TASK ITEM:
Look through the data below for the line with "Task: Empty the" and the line with "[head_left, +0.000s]", then output those two and all lines in between, exactly as written.

RECORDED DATA:
((
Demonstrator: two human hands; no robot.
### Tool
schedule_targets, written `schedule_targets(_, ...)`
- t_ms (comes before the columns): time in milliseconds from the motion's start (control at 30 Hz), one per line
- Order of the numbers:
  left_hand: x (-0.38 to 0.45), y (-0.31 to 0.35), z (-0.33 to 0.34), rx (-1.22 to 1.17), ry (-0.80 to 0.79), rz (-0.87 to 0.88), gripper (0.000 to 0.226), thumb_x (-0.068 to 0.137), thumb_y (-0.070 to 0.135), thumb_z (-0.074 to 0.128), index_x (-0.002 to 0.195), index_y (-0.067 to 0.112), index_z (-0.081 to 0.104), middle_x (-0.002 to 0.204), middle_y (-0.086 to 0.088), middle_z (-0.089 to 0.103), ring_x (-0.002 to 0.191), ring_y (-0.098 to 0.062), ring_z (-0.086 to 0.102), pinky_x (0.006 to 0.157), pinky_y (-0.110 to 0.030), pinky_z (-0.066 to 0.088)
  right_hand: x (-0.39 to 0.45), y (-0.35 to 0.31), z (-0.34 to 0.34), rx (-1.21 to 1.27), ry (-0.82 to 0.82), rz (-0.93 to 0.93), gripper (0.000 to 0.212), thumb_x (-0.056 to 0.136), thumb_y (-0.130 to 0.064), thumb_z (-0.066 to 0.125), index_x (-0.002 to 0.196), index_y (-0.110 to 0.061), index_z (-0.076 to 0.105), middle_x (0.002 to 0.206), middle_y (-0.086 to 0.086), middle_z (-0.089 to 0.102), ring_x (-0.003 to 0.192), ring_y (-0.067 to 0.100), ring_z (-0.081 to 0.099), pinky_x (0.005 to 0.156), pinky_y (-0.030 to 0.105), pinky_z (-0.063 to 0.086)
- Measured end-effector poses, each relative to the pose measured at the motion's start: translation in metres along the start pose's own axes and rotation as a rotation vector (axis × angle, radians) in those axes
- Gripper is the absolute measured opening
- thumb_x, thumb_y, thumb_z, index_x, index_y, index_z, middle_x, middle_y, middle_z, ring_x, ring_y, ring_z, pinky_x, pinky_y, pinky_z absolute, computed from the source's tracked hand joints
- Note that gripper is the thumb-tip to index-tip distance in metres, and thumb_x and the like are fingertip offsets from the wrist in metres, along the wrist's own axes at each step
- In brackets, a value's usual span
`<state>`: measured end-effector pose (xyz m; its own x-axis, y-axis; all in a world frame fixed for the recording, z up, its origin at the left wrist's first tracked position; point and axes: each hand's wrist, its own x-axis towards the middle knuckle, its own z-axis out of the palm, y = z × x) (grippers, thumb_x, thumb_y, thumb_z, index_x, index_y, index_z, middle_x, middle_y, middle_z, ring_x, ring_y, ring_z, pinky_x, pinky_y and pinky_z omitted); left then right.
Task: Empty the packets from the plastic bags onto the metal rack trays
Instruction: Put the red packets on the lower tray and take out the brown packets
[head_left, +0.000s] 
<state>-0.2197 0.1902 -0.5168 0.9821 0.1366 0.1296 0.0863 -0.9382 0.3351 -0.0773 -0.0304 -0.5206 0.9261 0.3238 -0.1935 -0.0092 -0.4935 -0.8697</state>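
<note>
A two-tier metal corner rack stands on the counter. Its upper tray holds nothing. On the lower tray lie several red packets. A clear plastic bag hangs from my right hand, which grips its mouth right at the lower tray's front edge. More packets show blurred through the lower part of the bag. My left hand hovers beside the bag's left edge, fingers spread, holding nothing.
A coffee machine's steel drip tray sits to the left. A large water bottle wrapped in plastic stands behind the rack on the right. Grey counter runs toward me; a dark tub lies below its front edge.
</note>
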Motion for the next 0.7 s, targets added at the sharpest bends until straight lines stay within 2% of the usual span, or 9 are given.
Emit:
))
EXERCISE ANSWER:
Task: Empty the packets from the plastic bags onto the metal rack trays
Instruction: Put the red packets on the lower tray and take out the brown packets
[head_left, +0.000s] 

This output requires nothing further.